╭─ DATA UNDER STUDY

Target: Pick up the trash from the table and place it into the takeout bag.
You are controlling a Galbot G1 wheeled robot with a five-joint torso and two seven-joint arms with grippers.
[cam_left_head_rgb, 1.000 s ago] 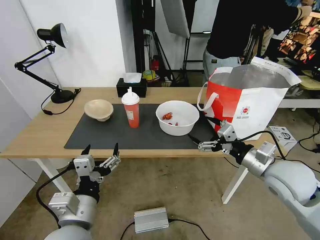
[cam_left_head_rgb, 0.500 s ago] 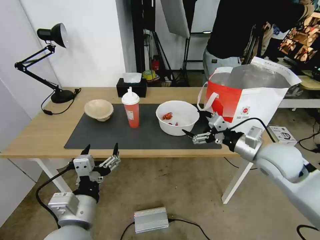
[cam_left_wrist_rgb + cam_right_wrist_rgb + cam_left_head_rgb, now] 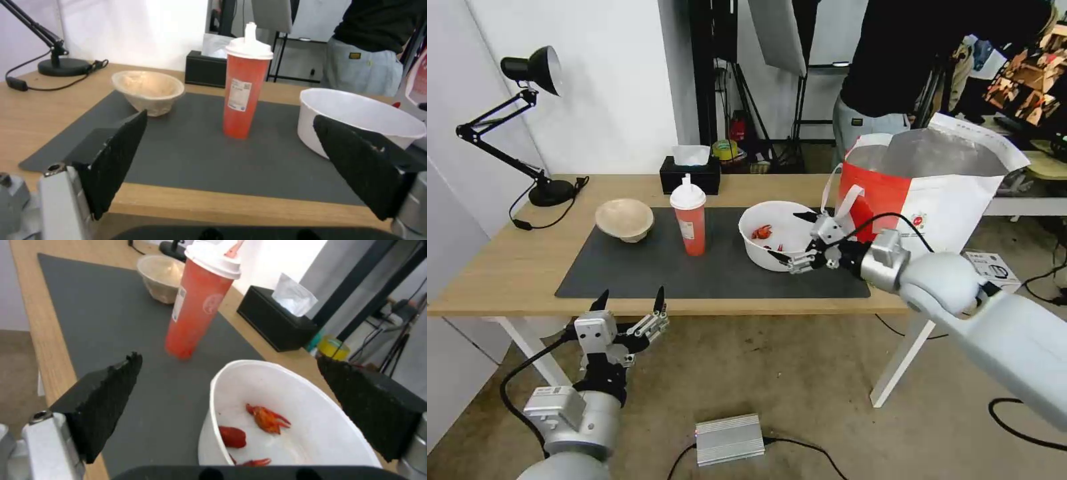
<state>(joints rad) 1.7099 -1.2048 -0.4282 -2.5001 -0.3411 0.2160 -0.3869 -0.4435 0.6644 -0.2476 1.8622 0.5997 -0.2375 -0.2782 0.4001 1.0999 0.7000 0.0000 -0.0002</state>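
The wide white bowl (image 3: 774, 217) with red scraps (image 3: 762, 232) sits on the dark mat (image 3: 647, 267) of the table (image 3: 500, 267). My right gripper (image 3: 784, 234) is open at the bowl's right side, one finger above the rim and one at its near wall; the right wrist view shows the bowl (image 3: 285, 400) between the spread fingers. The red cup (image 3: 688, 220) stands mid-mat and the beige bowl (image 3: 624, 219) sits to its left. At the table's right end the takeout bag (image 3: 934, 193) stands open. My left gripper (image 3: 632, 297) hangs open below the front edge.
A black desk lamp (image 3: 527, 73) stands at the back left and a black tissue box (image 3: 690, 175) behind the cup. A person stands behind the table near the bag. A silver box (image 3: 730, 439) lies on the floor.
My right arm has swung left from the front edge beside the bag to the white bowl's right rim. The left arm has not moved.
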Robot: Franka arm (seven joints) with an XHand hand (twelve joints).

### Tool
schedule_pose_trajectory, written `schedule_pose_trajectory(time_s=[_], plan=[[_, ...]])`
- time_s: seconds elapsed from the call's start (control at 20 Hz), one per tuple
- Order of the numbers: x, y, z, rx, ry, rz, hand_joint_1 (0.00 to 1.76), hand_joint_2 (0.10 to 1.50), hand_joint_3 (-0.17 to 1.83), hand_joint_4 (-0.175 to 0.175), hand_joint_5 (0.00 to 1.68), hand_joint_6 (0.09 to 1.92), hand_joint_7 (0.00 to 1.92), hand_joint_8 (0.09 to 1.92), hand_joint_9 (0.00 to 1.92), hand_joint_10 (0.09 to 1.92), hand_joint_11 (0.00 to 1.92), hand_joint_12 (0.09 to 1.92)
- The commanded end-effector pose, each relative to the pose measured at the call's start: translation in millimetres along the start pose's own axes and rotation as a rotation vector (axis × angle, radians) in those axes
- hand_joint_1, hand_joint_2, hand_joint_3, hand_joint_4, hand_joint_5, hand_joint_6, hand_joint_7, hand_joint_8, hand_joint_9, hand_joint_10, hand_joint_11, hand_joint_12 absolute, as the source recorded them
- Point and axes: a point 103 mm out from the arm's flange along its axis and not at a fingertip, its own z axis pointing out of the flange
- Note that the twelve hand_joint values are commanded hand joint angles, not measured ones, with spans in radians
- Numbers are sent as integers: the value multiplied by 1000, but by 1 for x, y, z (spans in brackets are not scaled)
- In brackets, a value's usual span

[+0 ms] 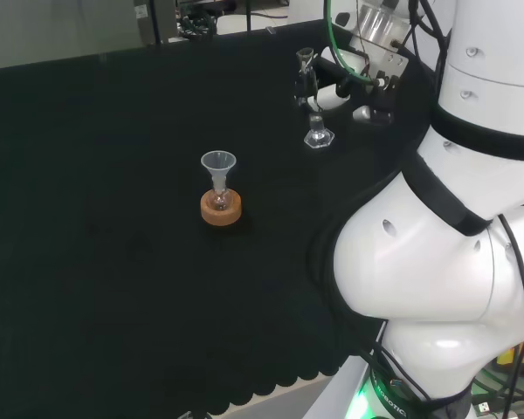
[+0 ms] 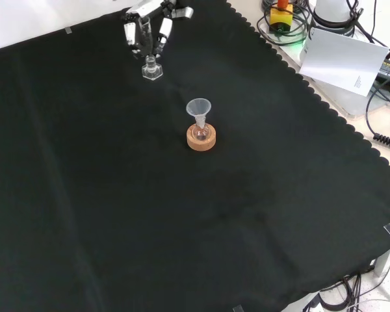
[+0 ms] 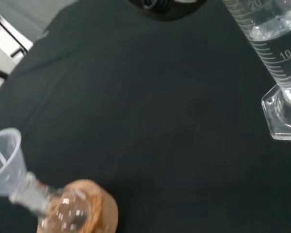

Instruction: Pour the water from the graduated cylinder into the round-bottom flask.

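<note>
The graduated cylinder (image 1: 313, 113) stands upright on its hexagonal foot at the far right of the black-clothed surface (image 1: 113, 288) in the head view, with the robot's hand (image 1: 319, 83) closed in around its upper tube. In the front view the hand (image 2: 146, 29) comes down from the top edge, its fingers (image 2: 161, 34) curled on either side of the cylinder (image 2: 152, 67) above the foot; they look clamped on the glass, though the exact contact is hard to make out. The foot appears to rest on the cloth, so the lift seems not yet begun. The wrist view shows water inside the cylinder (image 3: 276, 58), its level among the printed gradations.

Well apart from the hand, nearer the middle of the surface, the round-bottom flask (image 1: 219, 199) sits on a cork ring (image 1: 221, 210) with a clear funnel (image 1: 218, 164) in its neck. In the head view the flask lies to the left of the cylinder and nearer the camera; in the front view the flask (image 2: 201, 133) lies below and right of it. The cylinder's long axis is vertical, and its mouth must likely be carried over the funnel before it is tipped.
</note>
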Motion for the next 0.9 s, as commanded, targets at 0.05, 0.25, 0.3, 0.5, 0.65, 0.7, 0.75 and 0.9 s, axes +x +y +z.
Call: schedule_pose_trajectory(time_s=[0.05, 0.25, 0.3, 0.5, 0.65, 0.7, 0.75, 0.9], plan=[[28, -34, 7, 108, -102, -5, 1284, 1054, -5, -175, 1103, 809, 1142, 775, 1477, 87, 1199, 730], [48, -50, 15, 173, -161, -24, 1284, 1053, -5, -175, 1104, 808, 1143, 774, 1479, 87, 1200, 729], [52, -52, 18, 196, -181, -28, 1284, 1053, -5, -175, 1104, 807, 1143, 774, 1480, 87, 1201, 729], [67, -55, 35, 306, -256, -37, 1285, 1053, -5, -175, 1105, 806, 1144, 772, 1481, 87, 1202, 728], [73, -48, 46, 383, -298, -23, 1285, 1053, -5, -175, 1106, 805, 1144, 771, 1483, 87, 1204, 727], [74, -44, 50, 410, -314, -14, 1285, 1052, -5, -175, 1106, 805, 1144, 771, 1483, 87, 1204, 727], [76, -40, 54, 437, -337, -9, 1285, 1052, -5, -175, 1106, 805, 1144, 771, 1483, 87, 1204, 727], [80, -31, 61, 498, -390, 5, 1285, 1052, -5, -175, 1106, 805, 1145, 771, 1483, 87, 1205, 726]])
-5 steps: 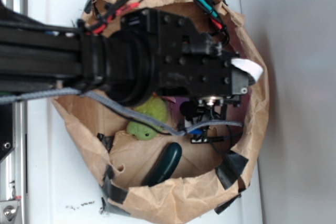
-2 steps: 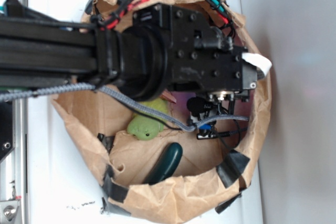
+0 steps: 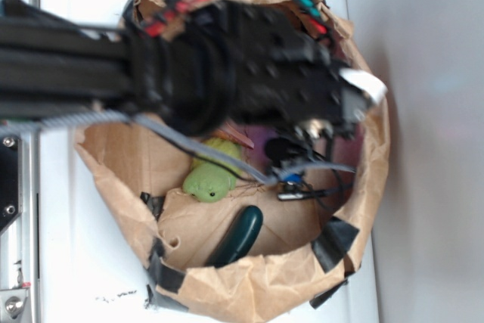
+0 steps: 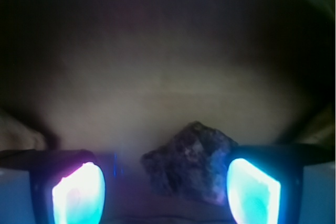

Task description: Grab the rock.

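Pre-grasp: the gripper [image 4: 165, 192] is released, its fingers [image 4: 79, 195] straddling the rock [image 4: 189, 163] at lower centre; next, close squarely on it.

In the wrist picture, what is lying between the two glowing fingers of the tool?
The rock lies between the two fingers, nearer the right-hand one in the image. Nothing else shows there, only the brown floor behind. Contact cannot be told.

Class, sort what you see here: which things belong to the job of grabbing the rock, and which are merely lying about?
Belongs to the job:
rock
gripper, open around it

Lying about:
green plush toy
dark green elongated object
paper bag holding them
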You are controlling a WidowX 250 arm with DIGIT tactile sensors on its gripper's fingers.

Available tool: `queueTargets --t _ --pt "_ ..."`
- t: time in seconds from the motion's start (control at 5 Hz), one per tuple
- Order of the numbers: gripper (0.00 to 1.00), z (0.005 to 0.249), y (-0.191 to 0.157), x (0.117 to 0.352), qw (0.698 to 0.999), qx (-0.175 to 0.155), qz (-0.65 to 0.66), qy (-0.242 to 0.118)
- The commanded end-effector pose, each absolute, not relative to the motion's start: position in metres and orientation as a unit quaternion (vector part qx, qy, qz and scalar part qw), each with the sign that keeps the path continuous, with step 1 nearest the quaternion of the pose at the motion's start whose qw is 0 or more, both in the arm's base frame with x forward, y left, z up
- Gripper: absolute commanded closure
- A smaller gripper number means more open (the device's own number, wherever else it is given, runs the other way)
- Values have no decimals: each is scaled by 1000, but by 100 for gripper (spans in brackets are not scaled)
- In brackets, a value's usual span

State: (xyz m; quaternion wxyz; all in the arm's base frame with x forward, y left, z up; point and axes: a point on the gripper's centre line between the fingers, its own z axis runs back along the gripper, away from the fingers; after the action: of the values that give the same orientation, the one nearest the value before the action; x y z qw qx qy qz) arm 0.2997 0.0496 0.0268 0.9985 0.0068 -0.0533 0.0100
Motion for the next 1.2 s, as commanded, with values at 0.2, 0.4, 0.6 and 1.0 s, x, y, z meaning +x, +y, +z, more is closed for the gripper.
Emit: queueTargets --t 0.2,0.4,0.6,1.0 --pt "0 70 65 305 994 -15 16 -109" --pt "0 58 63 317 995 -4 24 -94" --pt "0 39 55 326 996 15 17 -82" --pt "0 11 33 335 998 0 6 -68"
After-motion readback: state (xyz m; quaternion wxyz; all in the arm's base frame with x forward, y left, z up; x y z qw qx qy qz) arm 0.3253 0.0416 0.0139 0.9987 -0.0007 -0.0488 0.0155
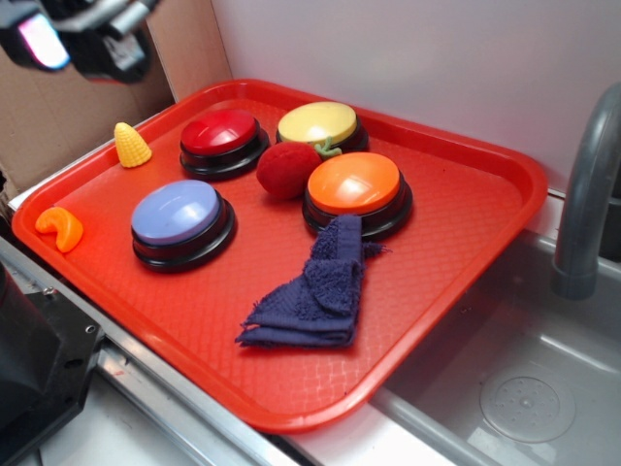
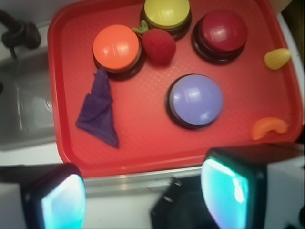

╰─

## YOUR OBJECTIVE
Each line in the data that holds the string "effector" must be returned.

## YOUR RESPONSE
- The commanded end-effector pose, each relative to the pose measured at the call's start: translation in millimetres along the start pose's own axes and rotation as a rotation vector (axis × angle, radians) in those axes
- The commanded end-effector pose, each absolute, not relative to the motion's start: position in metres and orientation as a unit quaternion (vector part qx, qy, qz and scalar part qw), each with the sign that keeps the path continuous, with step 1 nearest the quaternion of the pose at the motion's start whose qw is 0 or more, both in the arm's base frame with x forward, y left, z up

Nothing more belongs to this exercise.